▸ **WHAT IS REQUIRED**: List each line of the data that holds the string "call".

[Extracted data entries]

----------------------------------------

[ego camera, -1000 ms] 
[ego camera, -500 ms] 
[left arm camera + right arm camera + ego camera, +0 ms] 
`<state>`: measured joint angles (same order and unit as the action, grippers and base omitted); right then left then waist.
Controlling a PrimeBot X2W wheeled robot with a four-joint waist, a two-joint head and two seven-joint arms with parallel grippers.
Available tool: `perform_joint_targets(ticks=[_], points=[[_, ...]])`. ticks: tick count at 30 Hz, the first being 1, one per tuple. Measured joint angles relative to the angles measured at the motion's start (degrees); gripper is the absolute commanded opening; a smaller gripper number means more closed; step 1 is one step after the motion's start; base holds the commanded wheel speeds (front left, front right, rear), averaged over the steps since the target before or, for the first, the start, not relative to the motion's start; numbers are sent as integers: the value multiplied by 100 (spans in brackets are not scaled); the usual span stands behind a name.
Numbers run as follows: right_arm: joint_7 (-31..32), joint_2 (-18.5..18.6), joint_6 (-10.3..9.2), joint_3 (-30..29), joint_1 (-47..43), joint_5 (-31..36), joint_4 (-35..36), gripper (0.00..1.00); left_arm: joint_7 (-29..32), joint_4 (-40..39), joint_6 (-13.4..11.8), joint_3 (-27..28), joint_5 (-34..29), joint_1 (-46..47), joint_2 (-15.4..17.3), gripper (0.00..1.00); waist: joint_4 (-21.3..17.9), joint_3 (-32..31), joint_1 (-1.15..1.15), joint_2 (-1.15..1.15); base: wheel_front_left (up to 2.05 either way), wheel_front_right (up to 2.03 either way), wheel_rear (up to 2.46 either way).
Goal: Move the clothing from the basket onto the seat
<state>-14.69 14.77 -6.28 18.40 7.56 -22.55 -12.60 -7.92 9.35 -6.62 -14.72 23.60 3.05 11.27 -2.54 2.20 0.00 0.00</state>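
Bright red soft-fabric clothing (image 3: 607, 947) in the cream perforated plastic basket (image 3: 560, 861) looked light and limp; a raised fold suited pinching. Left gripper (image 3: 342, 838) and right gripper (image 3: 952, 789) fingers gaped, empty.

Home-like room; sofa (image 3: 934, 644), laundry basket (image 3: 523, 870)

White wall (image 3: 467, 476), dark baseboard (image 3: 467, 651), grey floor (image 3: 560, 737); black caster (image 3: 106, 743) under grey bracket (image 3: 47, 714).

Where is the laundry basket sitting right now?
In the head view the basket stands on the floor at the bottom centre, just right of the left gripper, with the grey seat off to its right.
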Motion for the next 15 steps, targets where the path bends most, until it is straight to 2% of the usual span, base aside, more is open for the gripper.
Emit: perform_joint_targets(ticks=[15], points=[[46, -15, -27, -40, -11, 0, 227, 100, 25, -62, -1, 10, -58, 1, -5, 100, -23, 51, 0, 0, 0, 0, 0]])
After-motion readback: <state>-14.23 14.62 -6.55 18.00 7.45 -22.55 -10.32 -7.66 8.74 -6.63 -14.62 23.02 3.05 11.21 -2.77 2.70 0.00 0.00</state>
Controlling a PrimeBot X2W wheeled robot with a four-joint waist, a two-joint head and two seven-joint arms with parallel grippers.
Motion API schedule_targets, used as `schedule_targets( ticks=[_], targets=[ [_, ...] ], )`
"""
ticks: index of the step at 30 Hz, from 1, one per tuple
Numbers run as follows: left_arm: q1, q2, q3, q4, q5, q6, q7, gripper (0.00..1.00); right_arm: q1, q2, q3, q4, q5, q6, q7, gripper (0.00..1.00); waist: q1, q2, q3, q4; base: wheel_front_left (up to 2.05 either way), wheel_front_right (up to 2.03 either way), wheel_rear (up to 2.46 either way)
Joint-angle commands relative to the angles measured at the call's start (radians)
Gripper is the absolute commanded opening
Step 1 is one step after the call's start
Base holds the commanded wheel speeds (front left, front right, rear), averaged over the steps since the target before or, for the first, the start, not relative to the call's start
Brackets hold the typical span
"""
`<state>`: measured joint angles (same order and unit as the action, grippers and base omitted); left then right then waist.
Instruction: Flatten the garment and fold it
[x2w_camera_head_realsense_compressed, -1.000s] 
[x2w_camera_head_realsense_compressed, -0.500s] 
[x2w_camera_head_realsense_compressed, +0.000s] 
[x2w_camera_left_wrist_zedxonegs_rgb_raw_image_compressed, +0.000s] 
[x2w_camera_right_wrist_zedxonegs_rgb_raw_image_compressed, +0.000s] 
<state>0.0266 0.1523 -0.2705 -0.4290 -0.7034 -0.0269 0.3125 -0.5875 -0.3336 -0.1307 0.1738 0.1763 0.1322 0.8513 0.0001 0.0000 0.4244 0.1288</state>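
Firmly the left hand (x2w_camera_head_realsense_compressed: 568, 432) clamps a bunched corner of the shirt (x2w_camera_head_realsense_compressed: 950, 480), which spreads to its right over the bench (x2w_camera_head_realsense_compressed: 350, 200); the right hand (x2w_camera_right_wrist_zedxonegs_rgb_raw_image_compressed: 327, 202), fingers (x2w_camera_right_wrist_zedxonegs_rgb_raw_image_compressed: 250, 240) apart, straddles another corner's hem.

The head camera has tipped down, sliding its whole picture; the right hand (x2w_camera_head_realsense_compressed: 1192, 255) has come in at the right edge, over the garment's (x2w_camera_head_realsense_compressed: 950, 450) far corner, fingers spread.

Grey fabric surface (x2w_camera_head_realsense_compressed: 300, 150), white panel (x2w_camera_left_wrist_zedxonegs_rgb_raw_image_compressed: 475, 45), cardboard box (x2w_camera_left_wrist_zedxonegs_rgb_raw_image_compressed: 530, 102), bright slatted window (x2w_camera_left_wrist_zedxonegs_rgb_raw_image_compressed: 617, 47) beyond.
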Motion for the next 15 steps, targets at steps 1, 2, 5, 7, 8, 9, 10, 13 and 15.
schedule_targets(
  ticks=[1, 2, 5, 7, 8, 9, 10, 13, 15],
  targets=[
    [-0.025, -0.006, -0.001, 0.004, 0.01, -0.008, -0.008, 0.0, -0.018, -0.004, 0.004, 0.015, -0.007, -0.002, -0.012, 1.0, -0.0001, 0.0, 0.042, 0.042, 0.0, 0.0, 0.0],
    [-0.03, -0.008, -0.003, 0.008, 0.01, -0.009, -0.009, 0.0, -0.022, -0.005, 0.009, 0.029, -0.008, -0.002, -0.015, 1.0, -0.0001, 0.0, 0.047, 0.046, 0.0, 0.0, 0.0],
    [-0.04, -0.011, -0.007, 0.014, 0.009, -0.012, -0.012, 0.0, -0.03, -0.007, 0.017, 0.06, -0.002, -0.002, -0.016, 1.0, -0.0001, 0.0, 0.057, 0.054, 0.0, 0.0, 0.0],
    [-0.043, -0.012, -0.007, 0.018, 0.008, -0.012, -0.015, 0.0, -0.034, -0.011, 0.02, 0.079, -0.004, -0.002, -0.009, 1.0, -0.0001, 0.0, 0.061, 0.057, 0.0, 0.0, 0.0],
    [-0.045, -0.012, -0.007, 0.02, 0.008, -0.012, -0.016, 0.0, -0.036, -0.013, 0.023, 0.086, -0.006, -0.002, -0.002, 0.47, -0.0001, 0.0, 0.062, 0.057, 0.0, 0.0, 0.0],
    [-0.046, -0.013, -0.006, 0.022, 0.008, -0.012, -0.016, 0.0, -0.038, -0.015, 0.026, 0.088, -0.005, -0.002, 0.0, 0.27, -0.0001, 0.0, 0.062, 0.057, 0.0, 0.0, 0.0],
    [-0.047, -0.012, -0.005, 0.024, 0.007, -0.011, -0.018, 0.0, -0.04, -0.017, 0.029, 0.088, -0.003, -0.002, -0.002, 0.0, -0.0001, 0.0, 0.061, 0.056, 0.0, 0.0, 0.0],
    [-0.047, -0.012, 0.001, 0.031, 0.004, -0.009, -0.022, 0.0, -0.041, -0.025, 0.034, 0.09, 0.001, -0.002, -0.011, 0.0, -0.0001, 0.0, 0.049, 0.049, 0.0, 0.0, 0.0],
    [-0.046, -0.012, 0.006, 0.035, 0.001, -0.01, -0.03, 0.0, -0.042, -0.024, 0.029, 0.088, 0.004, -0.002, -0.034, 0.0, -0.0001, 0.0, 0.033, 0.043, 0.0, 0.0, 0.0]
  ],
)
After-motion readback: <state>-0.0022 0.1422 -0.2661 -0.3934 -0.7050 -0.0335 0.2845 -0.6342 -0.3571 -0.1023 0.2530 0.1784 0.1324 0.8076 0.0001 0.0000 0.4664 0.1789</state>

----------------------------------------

▸ **RESPONSE AREA**:
Joint-angle commands relative to the angles measured at the call's start (radians)
Step 1 is one step after the call's start
Base holds the commanded wheel speeds (front left, front right, rear), averaged over the steps since the target before or, for the first, the start, not relative to the call's start

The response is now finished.